Ten years after my visit to Beijing it was time to explore Shanghai and its surroundings. Travelling on your own in China is a great challenge and requires loads of pre-planning and bureaucratic arrangements. But it is also great fun to in a way already be on the road before you are actually there. Through a translation program I created small notes in Chinese with my wishes to buy bus tickets and other practical queries, since you cannot expect to receive service in English in China. With these arrangements I was able to make independent trips to the channel city Suzhou and the beautiful town Hangzhou. In these cities and in Shanghai I noticed that there were long distances between the sights and even a hardcore pedestrian like me had to take a taxi every now and then. Meaning that there was a need to explain to the driver where I wanted to go!
The major sights of Shanghai, such as the Bund promenade along the Huangpu river, the Yuyuan Gardens and the neon lights of modern architectural wonders, were quickly covered, so my excursions to the nearby cities were warmly welcome. The highlight of the trip was nevertheless my excursion to the Yellow Mountain, or the Huangshan mountain. The national park is situated so far away from Shanghai that it is difficult to arrange it as a one day trip but it is possible with careful planning and staying overnight in Hangzhou or Tangkou. As a trip on your own it requires several bus transfers and at least a cable car trip before you are up among the magnificent mountains. It is easy to understand why these romantic sights are among the Chinese national landscapes aside the views of the Great Wall of China. Already the bus ride from Hangzhou offers glimpses of spectacular mountain scenery and life on the Chinese countryside.

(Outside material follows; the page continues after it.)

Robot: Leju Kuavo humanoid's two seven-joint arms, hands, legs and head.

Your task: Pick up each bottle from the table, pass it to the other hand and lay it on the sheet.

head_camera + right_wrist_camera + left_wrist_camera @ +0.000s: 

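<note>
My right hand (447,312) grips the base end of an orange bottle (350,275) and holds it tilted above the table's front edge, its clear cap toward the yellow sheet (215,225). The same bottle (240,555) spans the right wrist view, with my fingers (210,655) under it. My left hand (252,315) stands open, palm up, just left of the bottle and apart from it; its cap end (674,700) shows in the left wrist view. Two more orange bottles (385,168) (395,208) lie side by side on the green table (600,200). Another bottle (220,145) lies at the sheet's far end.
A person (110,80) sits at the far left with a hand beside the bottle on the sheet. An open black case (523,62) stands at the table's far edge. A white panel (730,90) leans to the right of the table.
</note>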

Chinese food is well-known for most of us and I would have liked tasting something you cannot get in your home countries in Typical Chinese restaurants. The language barrier prevents you from knowing what you eat and you do not really even wish to try something utterly exotic. It is easier to buy something from a restaurant with an English-speaking menu and that means you will not probably have anything truly exotic, although it is quite typical Chinese food. This time I had chicken in black bean sauce, dumplings, deep-fried shrimps and (probably!) beef kidneys in a ginger broth.
Already ten years ago I truly felt like a foreigner in China. On the crowded street you are stared upon by locals, and everyone seems to be like a burden towards each other. Despite the language barrier you might receive polite advice and care if the local feels you are as a tourist making strange choices regarding for example routes. They treat you politely, although not extremely friendly. Everyone seems to ignore each other, which feels a bit strange after having been the center of all interest with a myriad of questions. You are expected to tell lots of detailed information about yourself when applying for a visa, when entering the country, when doing pre-orders over Internet and when checking in to your hotel. When your answers to all these questions have been noted and stored in the Chinese databases, you know what extensive information the Chinese agencies can pick up on foreigners that have visited China at some point in their life. This concerns of course the authorities of all countries and not only China.